Task item ::
Keep each line of the material that includes "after", and leave out the rest.

Source data ::
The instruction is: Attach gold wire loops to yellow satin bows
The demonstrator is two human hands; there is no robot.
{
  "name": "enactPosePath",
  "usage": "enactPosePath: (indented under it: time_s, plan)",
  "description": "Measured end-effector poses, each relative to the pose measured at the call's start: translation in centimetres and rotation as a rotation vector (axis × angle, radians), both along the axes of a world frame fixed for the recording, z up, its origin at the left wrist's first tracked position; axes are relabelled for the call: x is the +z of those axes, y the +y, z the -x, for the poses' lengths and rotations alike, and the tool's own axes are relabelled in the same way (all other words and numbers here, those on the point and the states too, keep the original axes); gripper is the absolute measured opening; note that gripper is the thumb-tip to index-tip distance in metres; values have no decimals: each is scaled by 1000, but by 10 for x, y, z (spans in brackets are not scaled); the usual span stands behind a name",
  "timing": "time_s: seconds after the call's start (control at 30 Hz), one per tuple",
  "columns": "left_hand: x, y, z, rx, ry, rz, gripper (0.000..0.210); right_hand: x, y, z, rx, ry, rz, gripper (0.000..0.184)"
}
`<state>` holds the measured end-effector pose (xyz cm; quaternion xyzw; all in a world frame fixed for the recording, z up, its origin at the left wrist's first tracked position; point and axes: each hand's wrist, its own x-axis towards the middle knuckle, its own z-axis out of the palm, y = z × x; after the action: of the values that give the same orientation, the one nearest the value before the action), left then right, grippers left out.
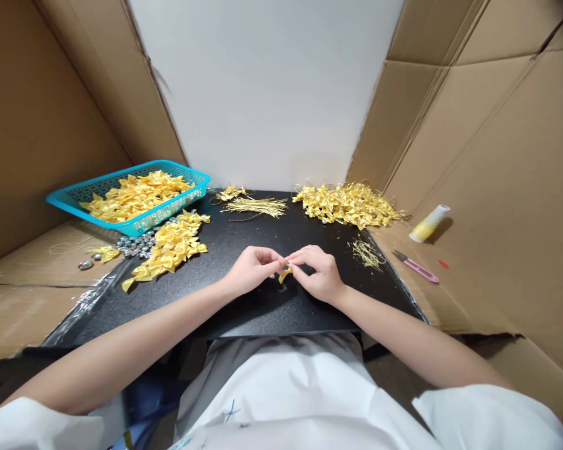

Answer for the task ::
  "timing": "time_s: seconds after the call's start (control at 30 Hz), one per tuple",
`<state>` holds the measured end-effector pose (xyz cm; quaternion xyzw; all in a world frame fixed for the recording, z up, its origin at the left wrist's first tracked position; point and axes: each hand's wrist, its own x-axis towards the middle knuckle, its own z-axis out of the palm, y = z × x; after the action: of the values that give the same orientation, the one nearest the value before the action), left then right, grippers left out.

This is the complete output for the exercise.